Completing the Matasano Crypto Challenges

Posted Oct 02, 2013

Back in April sometime, Maciej CegÅ‚owski posted on his blog about some cryptography challenges he’d been working through, run by the nice people at Matasano security. The challenges are a set of practical exercises to build and then break various cryptographic constructions, aimed at people with some programming experience, but otherwise no particular knowledge of cryptography. It sounded like my cup of tea so I signed up, and five months later having just finished all six sets, I thought I’d write about the experience, what I learned, and the problems I ran into.

Each of the sets contains eight challenges, usually based around one or two broad cryptographic themes. Having completed a set, you submit your answers via email, and if they check out, you get to see the next set. If you’ve gotten something wrong, or aren’t quite sure how to handle a particular challenge, the Matasano guys are super helpful and will point you in the right direction, without ever spelling things out completely. If you’re persistent and approach the problems methodically though, you probably won’t need too much assistance to complete the sets. Each challenge builds on knowledge you’ve acquired in the previous exercises, and there are plenty of useful hints scattered throughout, so it never feels like you’ve been dropped in the deep end. The few times I got stuck it was usually down to some stupid mistake rather than a misunderstanding of the material.

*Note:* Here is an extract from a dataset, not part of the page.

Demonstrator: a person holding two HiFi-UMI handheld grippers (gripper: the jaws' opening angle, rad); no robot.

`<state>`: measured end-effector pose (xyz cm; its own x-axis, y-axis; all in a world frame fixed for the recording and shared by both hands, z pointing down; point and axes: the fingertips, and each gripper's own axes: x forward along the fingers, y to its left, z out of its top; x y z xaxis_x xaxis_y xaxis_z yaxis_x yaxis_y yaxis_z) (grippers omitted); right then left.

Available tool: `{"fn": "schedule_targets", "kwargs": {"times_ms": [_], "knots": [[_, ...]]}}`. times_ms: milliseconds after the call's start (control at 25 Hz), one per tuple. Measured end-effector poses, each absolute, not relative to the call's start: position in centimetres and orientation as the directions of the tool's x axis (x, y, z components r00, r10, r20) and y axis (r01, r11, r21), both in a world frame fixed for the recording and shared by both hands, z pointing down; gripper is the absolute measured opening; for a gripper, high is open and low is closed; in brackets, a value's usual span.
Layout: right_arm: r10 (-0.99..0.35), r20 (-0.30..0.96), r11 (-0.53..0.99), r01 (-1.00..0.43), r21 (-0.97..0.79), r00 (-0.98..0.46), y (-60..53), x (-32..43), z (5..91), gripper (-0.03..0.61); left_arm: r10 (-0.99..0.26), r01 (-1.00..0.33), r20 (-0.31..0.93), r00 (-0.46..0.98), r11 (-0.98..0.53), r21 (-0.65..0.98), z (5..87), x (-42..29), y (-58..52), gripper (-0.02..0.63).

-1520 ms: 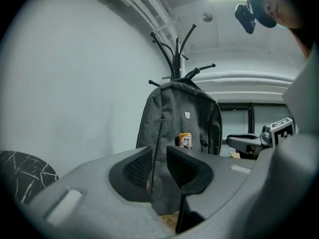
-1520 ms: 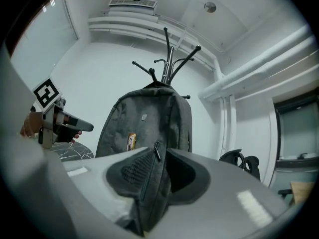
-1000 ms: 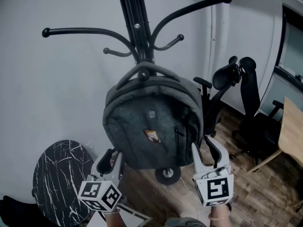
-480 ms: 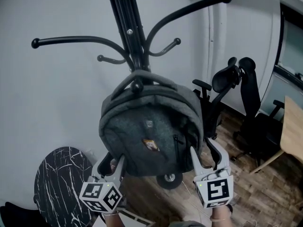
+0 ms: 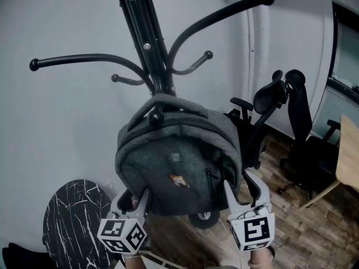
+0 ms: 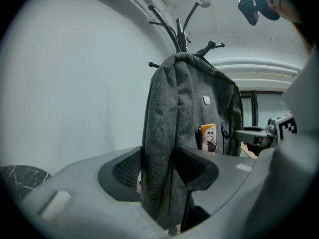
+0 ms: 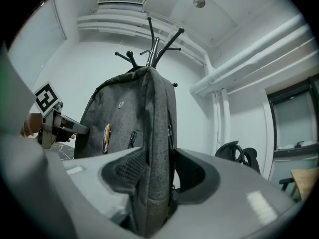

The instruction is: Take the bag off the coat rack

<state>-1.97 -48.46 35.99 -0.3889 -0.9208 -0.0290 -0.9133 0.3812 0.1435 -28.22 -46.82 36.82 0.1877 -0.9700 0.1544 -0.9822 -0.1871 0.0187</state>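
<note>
A dark grey backpack [image 5: 176,161] with a small orange badge hangs by its top handle from the black coat rack [image 5: 147,55]. My left gripper [image 5: 134,198] is at its lower left corner and my right gripper [image 5: 240,185] at its lower right. In the left gripper view the backpack's [image 6: 184,118] side edge stands between the left gripper's [image 6: 159,171] jaws. The right gripper view shows the backpack's [image 7: 134,118] other edge inside the right gripper [image 7: 149,173]. Both pairs of jaws have just been opening and stand wide, not clamped on the fabric.
A round black marble-patterned table [image 5: 78,217] is low at the left. Black office chairs [image 5: 280,111] stand at the right by a wooden tabletop [image 5: 348,156]. White pipes [image 5: 255,49] run up the wall. The floor is wood.
Both grippers have slid forward so that their jaws now straddle the backpack's lower side edges, and both jaws have widened. The backpack still hangs on the rack.
</note>
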Motion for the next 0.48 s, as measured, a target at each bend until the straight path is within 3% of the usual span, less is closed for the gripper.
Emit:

While you should probably need some programming experience before starting the challenges, they make an excellent opportunity to learn a new language, or to solidify understanding of a language you know a little about. Often the hardest part of learning a language is finding a practical project to work on to cement the concepts that you might have picked up from a book, and these exercises fit the bill perfectly. Even if I forget all the cryptography, the 6000 lines of Python I wrote have given me a much better understanding of the language and a decent slice of its standard library. As you might expect, I used the random and pycrypto modules a lot, but I also parallelised tasks with multiprocessing, built servers and clients with the socket module, and implemented data structures with pyasn1.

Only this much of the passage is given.